EXERCISE REQUIREMENTS.
Your answer must consist of every line from the data below that includes the word "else".

EXCERPTED DATA.
□ □ □ □ □ □ □

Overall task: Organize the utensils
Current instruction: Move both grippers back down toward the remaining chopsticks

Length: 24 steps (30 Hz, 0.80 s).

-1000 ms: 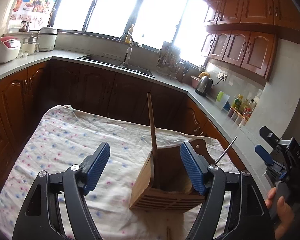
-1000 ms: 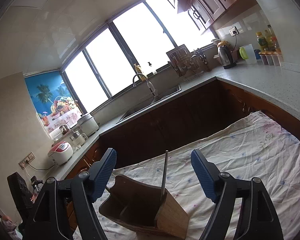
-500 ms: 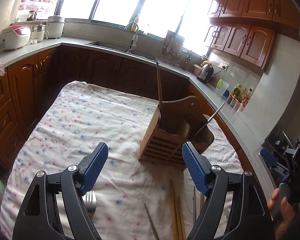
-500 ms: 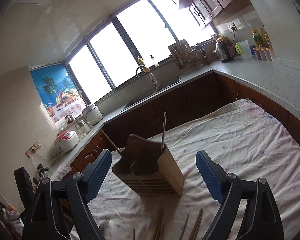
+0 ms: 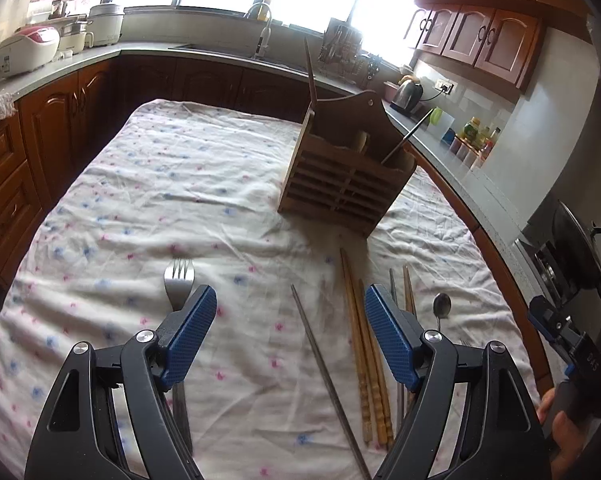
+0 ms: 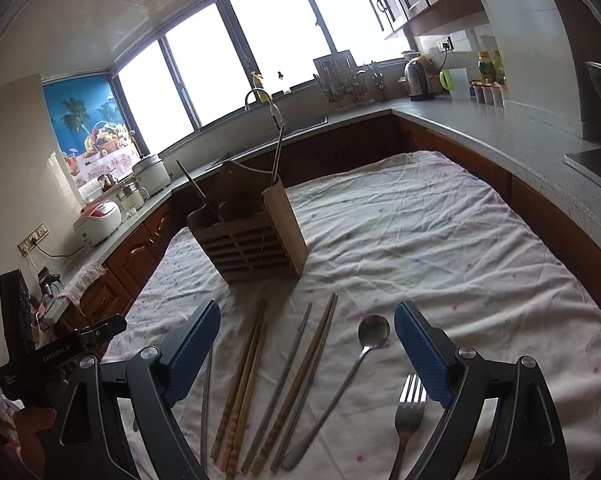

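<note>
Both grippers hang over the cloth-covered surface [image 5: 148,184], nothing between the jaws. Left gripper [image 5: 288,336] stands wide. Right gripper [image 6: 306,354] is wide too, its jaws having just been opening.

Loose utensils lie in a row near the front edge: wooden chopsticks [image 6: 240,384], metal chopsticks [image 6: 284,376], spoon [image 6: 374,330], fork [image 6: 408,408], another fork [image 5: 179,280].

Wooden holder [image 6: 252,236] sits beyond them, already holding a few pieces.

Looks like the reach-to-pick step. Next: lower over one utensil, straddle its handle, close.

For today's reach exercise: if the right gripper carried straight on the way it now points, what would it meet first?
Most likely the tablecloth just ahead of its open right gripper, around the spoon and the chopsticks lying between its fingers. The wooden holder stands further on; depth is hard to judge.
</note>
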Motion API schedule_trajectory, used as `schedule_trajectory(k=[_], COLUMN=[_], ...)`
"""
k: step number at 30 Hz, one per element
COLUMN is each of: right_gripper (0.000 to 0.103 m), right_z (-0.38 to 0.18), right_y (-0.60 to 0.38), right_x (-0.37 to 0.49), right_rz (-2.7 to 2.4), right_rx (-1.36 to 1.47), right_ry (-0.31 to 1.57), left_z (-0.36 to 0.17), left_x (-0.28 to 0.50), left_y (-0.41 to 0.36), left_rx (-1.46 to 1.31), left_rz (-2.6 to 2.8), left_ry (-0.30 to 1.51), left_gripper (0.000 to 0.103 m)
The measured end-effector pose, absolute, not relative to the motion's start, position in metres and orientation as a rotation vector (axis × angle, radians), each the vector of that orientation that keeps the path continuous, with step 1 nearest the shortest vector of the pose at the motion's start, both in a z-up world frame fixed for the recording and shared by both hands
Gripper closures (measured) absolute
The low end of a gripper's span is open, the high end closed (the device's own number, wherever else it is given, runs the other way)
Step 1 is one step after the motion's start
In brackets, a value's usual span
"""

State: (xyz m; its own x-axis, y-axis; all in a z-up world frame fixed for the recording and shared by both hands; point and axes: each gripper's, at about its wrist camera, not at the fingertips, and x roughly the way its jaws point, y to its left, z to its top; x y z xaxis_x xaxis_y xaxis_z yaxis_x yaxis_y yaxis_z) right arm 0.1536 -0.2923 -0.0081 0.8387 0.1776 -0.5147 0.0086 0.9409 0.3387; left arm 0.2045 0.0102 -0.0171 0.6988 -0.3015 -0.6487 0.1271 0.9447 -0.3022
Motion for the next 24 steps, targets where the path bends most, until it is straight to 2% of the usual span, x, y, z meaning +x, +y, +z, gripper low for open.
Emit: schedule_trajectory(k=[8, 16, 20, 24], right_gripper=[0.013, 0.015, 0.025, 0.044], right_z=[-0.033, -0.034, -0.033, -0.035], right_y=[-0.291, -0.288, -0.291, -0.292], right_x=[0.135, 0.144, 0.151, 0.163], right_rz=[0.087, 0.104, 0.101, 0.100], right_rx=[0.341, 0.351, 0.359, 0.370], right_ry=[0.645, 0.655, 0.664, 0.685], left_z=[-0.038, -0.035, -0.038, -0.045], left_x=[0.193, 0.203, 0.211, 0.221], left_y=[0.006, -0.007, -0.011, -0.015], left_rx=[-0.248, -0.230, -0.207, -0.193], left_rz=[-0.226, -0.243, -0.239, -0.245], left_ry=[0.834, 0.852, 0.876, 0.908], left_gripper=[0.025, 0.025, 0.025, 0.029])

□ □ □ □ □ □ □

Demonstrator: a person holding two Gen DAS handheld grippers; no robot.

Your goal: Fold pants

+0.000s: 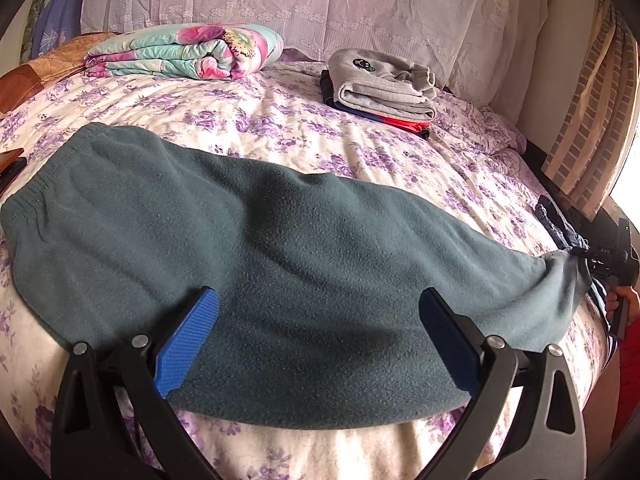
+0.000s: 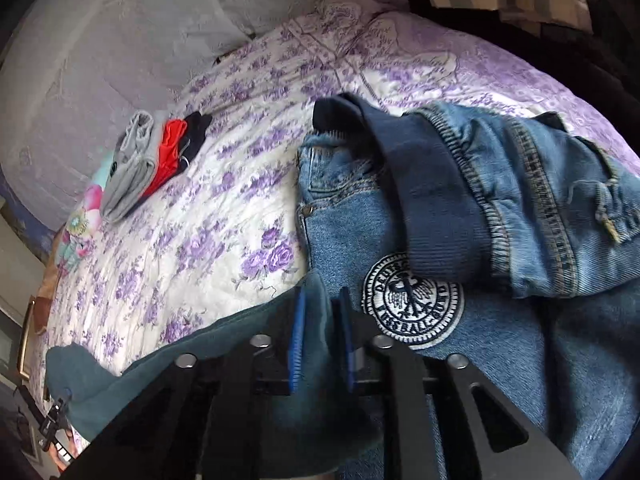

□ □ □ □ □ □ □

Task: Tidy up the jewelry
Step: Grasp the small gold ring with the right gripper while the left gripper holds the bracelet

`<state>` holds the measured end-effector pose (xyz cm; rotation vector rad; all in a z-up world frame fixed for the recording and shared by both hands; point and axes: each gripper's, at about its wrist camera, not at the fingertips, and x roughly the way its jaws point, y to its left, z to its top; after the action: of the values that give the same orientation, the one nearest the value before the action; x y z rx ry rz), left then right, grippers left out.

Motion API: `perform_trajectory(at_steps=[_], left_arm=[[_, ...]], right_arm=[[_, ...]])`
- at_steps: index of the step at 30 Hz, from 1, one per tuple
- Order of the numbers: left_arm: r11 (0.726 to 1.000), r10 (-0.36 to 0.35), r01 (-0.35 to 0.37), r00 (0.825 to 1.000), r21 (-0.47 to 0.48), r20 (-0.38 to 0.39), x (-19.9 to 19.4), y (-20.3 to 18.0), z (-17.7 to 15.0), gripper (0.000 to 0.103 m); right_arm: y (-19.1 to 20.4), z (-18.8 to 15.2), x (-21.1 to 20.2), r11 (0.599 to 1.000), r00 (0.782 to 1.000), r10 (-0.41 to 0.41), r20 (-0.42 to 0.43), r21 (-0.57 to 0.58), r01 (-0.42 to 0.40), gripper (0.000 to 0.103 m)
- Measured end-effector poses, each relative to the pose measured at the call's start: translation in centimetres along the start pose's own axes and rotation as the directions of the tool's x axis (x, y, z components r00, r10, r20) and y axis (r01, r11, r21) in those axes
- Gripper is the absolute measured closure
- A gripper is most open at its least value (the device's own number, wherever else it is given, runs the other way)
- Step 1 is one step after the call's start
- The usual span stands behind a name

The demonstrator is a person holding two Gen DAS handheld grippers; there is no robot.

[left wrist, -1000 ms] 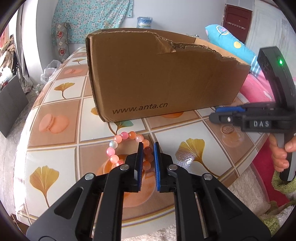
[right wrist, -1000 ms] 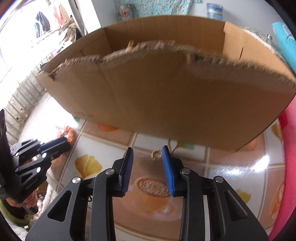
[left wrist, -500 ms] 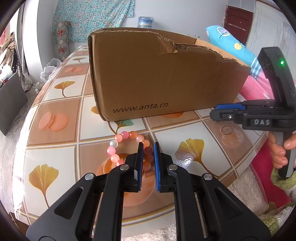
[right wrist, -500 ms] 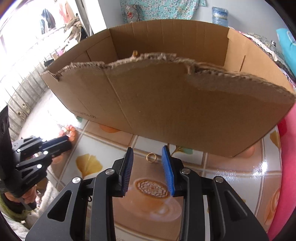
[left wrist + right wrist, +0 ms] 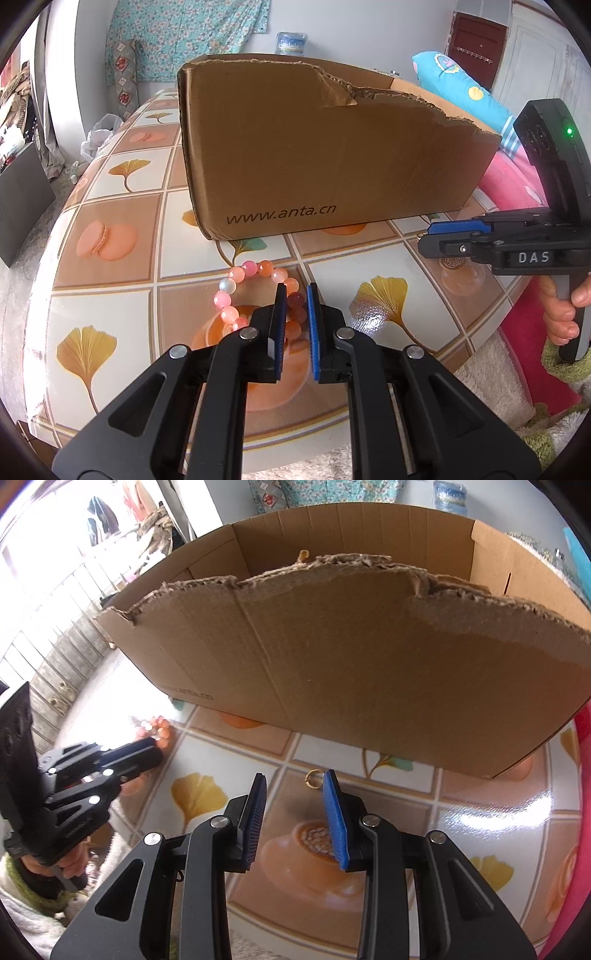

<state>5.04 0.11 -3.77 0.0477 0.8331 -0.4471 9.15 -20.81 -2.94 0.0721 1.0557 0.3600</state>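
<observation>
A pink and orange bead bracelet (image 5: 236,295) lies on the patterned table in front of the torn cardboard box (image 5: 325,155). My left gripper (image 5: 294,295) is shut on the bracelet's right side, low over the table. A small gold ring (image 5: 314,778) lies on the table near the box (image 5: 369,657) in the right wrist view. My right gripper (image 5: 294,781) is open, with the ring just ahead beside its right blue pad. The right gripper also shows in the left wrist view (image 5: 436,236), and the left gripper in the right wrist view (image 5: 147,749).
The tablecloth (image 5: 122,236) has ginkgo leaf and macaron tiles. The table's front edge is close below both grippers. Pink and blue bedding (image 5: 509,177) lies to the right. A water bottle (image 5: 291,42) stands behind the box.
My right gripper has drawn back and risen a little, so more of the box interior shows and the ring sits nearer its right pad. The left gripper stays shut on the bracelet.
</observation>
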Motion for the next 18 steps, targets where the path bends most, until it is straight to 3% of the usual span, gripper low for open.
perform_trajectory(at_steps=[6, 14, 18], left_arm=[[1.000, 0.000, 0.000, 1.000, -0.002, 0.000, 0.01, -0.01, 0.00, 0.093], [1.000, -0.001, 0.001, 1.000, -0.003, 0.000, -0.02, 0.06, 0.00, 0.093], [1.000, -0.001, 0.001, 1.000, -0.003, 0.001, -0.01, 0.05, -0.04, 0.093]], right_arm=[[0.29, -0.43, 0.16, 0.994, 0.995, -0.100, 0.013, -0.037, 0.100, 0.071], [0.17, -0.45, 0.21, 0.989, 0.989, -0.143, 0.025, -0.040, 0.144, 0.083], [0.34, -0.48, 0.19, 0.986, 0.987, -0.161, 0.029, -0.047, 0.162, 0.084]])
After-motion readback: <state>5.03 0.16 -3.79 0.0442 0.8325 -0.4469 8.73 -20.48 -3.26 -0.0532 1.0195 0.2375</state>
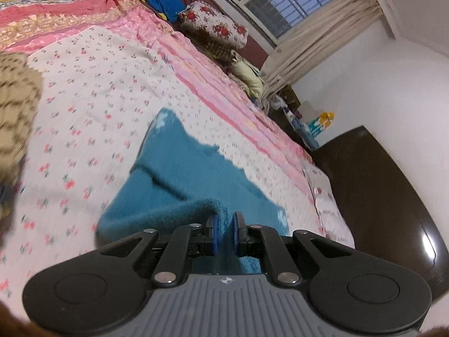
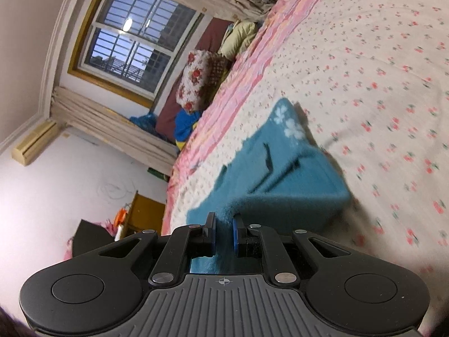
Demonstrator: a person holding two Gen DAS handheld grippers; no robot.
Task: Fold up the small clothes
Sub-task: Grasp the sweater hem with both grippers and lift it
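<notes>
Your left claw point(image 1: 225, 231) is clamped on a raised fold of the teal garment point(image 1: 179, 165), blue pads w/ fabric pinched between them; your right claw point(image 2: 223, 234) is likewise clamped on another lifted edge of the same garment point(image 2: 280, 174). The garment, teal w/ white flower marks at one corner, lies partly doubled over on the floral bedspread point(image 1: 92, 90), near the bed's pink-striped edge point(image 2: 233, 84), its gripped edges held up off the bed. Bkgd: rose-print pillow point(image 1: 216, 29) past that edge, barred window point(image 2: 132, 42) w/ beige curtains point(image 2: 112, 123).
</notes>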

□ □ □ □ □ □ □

TASK RESPONSE.
The low end of a gripper's span is open, the high end closed (the device's own number, wherever else it is given, runs the other way)
- A gripper is most open at its least value (the device's own number, wherever else it is given, runs the other way)

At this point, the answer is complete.